Lançado em 1985, o romance é ambientado em 1910, numa comunidade rural no Rio Grande do Sul habitada por imigrantes italianos. É lá onde dois casais muito amigos se unem para poder sobreviver e decidem morar na mesma casa. Mas o tempo faz com que Teresa, esposa de Ângelo Gardone, se interesse por Mássimo, marido de Pierina. Os dois amantes decidem fugir e recomeçar outra vida, deixando para trás seus parceiros, que viverão uma experiência dramática e constrangedora, sob o olhar desaprovador da sociedade conservadora da época e da Igreja.
A trama ganhou projeção internacional em 1996, quando o longa metragem baseado no livro de Pozenato concorreu ao Oscar de melhor filme estrangeiro, com direção de Fábio Barreto e tendo como protagonistas os atores Gloria Pires, Patrícia Pillar, Bruno Campos e Alexandre Paternost. A ideia de produzir uma ópera começou a tomar forma há cerca de dois anos, a partir de um projeto dos produtores Vagner Cunha e Claudio Carrara, da Bell'Anima Produções Artísticas.
— Eu gostava muito do desfecho da história. Há mais ou menos um ano acabamos conhecendo o Pozenato e pedimos autorização para montar a ópera. Ele fez questão de fazer o libreto — lembra Cunha, autor das músicas que conduzem o espetáculo.
Do italiano libretto (pequeno livro), o libreto é o texto usado em apresentações como óperas, operetas, músicas, oratórios e cantatas. É nele onde estão contidas tanto as partes faladas quanto as cantadas.
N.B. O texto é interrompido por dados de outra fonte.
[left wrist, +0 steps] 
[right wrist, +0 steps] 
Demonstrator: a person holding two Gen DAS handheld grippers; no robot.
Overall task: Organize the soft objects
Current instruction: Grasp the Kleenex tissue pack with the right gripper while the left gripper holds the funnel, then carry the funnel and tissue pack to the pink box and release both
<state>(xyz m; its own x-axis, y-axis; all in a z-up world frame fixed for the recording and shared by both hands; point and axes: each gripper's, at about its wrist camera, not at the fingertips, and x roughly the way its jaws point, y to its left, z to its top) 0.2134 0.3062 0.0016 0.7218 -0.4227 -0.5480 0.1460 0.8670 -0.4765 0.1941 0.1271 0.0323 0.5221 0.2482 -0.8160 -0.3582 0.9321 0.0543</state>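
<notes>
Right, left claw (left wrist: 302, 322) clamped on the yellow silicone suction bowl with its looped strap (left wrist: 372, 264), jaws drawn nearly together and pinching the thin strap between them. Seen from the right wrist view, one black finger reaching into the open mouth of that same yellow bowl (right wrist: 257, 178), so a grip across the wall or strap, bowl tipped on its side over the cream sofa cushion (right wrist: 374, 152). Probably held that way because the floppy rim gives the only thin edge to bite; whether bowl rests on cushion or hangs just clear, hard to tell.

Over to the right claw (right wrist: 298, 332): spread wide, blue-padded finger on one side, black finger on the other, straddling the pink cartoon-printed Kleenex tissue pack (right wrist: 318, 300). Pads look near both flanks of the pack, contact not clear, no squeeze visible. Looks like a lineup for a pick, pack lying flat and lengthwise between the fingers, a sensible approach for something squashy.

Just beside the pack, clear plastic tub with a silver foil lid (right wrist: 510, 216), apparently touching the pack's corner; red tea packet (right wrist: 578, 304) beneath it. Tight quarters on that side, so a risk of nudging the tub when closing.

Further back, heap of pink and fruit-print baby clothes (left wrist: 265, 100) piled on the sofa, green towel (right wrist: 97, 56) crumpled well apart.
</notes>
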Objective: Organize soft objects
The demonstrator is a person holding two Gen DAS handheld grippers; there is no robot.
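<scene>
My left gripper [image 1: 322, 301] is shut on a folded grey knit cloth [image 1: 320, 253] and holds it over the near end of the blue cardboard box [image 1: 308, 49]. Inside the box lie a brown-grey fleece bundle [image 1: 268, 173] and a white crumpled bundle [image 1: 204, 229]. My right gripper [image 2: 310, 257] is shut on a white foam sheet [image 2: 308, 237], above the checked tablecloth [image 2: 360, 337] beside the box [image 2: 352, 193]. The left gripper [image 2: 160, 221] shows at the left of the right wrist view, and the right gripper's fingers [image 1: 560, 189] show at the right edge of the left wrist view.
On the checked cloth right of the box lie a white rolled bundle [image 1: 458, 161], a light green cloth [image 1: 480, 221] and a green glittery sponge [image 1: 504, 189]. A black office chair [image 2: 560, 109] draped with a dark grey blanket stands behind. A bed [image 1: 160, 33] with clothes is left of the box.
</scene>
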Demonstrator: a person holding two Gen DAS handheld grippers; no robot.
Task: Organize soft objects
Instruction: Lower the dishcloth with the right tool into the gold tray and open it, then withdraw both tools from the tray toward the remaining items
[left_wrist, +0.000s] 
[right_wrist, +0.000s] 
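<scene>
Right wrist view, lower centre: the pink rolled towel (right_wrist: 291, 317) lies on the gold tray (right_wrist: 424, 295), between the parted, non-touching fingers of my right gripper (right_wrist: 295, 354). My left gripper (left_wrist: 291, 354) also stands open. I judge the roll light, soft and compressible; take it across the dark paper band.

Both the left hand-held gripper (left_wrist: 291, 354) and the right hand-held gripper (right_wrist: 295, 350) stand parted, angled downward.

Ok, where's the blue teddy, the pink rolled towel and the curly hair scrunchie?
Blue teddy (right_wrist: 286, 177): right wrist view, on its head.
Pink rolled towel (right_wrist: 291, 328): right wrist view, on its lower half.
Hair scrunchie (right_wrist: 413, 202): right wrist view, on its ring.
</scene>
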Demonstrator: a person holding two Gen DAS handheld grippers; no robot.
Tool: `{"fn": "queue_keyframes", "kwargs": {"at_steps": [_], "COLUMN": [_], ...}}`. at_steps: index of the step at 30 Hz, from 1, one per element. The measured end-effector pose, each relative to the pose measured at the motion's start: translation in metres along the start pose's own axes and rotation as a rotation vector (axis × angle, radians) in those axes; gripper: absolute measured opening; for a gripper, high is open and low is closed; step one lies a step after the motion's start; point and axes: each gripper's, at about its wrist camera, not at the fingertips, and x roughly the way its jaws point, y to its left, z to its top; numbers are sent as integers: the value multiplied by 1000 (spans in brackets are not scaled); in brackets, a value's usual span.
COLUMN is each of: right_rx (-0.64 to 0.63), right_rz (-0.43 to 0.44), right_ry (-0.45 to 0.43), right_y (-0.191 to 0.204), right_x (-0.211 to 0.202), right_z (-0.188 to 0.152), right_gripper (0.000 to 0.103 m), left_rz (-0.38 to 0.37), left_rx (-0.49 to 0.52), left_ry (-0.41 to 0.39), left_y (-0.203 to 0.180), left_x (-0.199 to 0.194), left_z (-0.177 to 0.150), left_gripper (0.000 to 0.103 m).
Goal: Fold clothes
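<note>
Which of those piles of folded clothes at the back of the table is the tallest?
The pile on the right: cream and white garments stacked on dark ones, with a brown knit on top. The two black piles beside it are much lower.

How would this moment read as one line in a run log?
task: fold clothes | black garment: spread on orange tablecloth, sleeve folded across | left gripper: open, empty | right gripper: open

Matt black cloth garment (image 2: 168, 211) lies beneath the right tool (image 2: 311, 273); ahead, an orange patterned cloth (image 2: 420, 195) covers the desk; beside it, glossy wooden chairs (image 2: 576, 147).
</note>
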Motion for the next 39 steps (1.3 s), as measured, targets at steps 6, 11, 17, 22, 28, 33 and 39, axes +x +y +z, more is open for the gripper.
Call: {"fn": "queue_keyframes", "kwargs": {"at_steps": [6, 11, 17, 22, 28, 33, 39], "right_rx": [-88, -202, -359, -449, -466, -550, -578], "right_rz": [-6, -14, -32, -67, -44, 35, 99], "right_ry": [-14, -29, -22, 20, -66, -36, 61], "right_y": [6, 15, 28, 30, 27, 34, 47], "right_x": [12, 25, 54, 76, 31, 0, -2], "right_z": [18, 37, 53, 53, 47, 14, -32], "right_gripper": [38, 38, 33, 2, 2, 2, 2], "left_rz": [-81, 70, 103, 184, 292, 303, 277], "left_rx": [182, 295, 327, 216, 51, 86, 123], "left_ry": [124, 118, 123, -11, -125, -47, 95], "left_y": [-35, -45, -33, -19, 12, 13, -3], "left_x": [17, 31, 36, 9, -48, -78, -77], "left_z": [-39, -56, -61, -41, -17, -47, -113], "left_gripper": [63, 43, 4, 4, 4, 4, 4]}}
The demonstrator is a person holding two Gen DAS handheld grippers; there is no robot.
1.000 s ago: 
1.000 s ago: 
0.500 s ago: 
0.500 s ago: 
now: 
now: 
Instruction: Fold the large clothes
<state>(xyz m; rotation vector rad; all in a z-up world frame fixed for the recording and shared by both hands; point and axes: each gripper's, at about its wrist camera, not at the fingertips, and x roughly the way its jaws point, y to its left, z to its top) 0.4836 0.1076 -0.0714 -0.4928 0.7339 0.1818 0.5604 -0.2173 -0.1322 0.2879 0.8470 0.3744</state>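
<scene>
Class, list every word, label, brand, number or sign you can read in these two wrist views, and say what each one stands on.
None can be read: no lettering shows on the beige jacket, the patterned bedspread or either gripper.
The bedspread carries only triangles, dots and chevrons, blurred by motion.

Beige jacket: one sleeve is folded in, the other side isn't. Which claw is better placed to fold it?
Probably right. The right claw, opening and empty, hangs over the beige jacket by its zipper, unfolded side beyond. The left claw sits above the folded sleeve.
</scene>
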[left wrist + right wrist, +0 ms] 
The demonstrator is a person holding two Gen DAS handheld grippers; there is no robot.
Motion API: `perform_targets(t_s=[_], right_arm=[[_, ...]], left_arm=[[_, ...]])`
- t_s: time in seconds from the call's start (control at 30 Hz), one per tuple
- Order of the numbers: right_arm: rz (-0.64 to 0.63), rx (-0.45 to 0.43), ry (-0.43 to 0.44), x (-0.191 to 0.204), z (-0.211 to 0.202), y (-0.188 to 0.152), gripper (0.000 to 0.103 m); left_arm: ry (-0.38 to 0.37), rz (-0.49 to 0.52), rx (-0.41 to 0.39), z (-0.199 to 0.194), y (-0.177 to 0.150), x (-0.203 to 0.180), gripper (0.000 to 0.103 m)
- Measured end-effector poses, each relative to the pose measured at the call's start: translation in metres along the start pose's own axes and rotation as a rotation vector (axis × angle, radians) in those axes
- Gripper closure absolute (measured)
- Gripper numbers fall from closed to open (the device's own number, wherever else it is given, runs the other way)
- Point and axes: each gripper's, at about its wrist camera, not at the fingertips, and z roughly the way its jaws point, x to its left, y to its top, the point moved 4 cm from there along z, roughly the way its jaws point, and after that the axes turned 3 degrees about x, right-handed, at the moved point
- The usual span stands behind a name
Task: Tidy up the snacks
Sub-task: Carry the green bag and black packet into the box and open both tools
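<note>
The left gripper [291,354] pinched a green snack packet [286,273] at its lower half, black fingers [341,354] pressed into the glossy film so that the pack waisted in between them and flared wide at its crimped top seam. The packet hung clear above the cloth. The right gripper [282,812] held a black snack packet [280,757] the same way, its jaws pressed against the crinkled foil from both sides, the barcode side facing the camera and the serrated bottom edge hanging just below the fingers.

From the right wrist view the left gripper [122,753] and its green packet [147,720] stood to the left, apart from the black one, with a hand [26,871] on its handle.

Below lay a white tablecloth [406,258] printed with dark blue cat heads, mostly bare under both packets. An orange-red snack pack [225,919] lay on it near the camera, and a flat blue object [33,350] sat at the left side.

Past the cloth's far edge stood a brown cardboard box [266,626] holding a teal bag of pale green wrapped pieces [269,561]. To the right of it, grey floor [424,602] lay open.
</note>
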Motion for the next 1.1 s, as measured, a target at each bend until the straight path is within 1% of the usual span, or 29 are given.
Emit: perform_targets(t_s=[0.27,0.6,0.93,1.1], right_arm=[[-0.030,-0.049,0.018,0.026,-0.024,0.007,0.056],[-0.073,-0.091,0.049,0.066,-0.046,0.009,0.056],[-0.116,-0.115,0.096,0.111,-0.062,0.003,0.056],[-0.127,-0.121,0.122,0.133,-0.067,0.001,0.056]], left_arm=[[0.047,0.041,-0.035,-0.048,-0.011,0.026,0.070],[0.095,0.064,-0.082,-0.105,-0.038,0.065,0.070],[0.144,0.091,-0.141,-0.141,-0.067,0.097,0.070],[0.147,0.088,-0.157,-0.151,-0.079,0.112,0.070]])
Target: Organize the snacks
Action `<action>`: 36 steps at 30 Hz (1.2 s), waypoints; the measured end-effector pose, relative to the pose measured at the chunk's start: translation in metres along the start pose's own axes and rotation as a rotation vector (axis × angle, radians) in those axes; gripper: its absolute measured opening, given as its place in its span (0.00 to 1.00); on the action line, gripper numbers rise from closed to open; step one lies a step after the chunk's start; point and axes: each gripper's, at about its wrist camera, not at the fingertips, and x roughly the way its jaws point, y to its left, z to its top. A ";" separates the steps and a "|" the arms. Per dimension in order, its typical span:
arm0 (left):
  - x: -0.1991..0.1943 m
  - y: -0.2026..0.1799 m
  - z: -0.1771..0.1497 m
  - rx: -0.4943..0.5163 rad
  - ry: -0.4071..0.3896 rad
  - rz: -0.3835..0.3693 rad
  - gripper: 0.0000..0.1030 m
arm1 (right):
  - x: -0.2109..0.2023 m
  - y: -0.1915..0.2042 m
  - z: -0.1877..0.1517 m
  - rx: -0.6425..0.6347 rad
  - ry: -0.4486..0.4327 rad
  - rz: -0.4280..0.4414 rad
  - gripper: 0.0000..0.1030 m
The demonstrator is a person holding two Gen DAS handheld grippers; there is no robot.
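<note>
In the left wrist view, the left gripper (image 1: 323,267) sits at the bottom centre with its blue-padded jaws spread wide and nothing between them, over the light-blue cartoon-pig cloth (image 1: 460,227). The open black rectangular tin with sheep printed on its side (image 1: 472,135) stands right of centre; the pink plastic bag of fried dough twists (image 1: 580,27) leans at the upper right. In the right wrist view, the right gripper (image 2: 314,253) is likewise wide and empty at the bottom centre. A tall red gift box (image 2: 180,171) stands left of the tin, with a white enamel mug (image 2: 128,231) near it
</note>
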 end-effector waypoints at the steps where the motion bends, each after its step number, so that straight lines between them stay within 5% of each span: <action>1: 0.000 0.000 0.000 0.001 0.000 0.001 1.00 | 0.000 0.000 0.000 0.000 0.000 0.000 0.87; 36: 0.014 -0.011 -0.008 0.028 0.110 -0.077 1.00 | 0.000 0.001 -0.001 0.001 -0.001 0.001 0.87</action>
No caso d'O Quatrilho, Pozenato partiu da trama do romance, mas concentrou-se na questão afetiva dos casais, agora interpretados pelas sopranos Carla Maffioletti (Teresa) e Maíra Lautert (Pierina), pelo tenor Flávio Leite (Ângelo) e pelo barítono Daniel Germano (Mássimo). Também estão em cena a contralto Luciane Bottona, no papel de Tia Gema, o barítono Ricardo Barp, como Cósimo e, no baixo, Pedro Spohr como Rocco.
— Pozenato fez isso de uma forma magistral. Nas óperas, em geral, a fortuna de um casal ou um desfecho sempre se dá às custas de uma tragédia alheia, e essa é uma história em que todo mundo acaba bem. E tem o protagonismo das mulheres também — salienta Cunha.
Em dois atos, O Quatrilho terá recitativos em português e árias, duetos e coros cantados em italiano pelos sete cantores/atores, com trilha executada ao vivo por 12 músicos da Camerata OntoArte.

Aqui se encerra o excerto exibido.